*Required action*
In the records that follow, find the line with "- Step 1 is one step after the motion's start"; from there, retype every line exactly through the line with "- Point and", which also belongs to the answer.

[Stored entries]
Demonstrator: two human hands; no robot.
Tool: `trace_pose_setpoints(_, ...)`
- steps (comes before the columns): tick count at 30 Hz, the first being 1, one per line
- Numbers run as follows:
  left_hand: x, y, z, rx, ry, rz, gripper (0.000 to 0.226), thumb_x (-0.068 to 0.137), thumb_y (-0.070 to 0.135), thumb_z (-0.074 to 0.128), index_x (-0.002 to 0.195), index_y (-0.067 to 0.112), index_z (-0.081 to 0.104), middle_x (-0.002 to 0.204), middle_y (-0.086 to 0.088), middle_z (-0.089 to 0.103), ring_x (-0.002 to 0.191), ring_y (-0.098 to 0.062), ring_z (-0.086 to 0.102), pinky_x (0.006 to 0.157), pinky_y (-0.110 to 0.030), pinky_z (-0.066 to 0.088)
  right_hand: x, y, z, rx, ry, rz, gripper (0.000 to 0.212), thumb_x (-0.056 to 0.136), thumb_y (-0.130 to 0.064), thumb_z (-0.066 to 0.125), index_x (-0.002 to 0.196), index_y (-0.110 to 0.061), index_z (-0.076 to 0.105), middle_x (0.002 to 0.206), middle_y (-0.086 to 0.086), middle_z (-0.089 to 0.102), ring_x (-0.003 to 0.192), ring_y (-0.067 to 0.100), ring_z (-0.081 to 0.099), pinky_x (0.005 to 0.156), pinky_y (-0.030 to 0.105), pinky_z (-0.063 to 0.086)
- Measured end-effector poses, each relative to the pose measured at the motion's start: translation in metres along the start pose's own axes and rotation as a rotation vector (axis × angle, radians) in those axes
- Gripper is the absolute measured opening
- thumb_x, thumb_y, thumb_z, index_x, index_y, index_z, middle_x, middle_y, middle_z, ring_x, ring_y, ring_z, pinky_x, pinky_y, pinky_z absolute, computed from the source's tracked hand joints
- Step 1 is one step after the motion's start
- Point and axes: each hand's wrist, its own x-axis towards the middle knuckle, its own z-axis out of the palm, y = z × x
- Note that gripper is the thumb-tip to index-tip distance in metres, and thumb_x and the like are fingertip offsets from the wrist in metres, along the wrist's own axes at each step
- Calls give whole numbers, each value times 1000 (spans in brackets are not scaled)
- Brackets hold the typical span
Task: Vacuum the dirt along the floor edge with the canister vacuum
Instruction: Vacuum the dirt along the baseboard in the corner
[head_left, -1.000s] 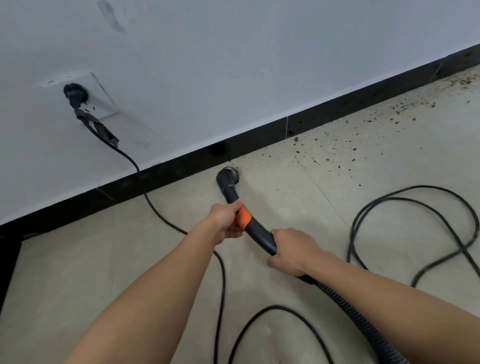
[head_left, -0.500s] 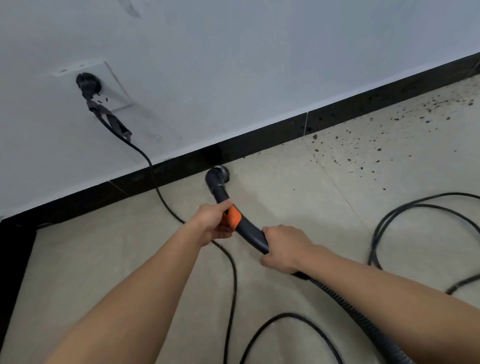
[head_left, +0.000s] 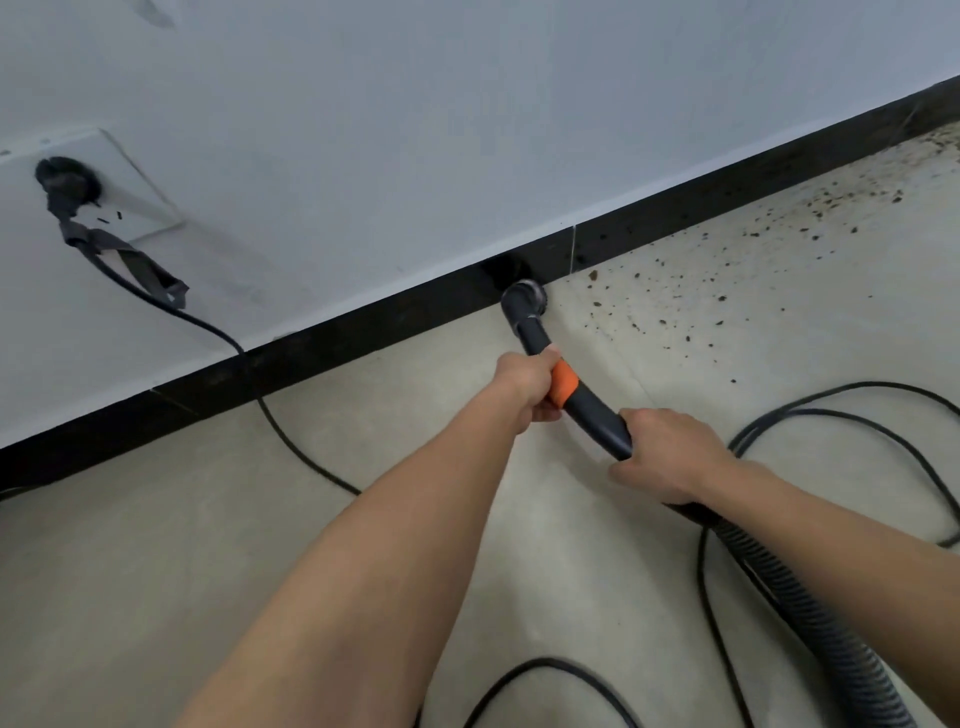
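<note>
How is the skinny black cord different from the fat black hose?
The cord is thin and smooth; the hose is fat and ribbed. The cord runs up to a plug in the wall socket; the hose joins the handle that the left hand and right hand grip. Both are black and lie on the floor.

Nozzle (head_left: 524, 301) against baseboard (head_left: 363, 332), dirt (head_left: 727, 270) right, socket (head_left: 104, 182) on wall left
</note>
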Motion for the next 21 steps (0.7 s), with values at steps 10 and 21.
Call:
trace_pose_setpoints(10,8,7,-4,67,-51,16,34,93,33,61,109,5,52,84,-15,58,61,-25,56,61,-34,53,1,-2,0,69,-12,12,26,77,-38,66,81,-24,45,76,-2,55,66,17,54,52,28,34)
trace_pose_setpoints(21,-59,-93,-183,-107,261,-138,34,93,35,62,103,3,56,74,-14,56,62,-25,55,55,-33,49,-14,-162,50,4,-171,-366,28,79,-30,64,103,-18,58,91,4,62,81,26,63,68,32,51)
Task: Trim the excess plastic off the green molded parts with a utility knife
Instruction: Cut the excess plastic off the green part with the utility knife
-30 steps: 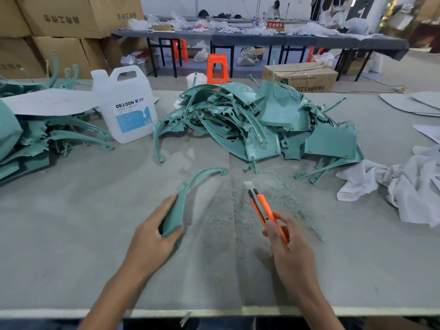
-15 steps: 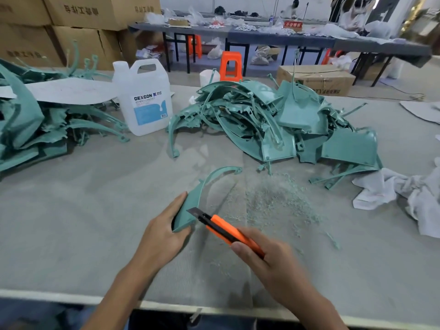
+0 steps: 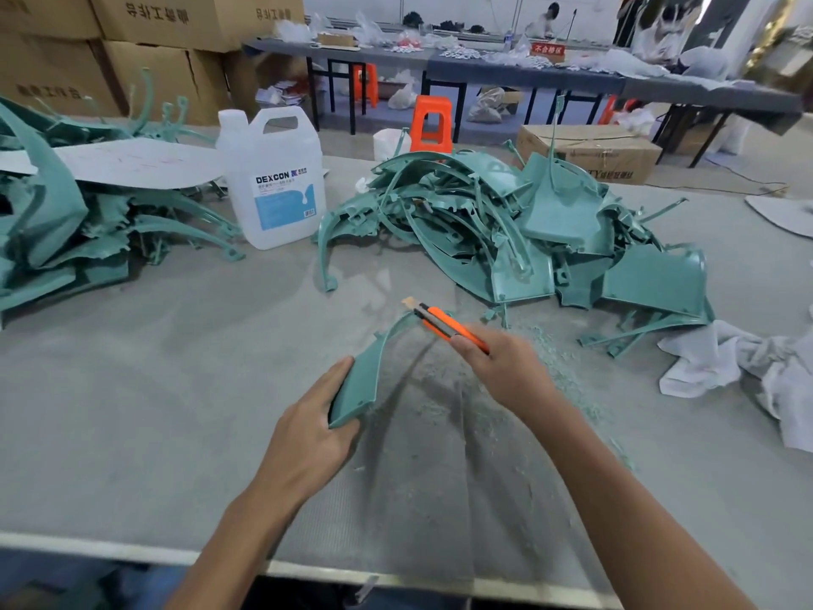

*Reply to the exercise*
- Step 1 is one step after the motion's start
- Point and axes: each hand's wrist, its own x-axis towards the middle knuckle, its own z-axis out of the palm, y = z × x

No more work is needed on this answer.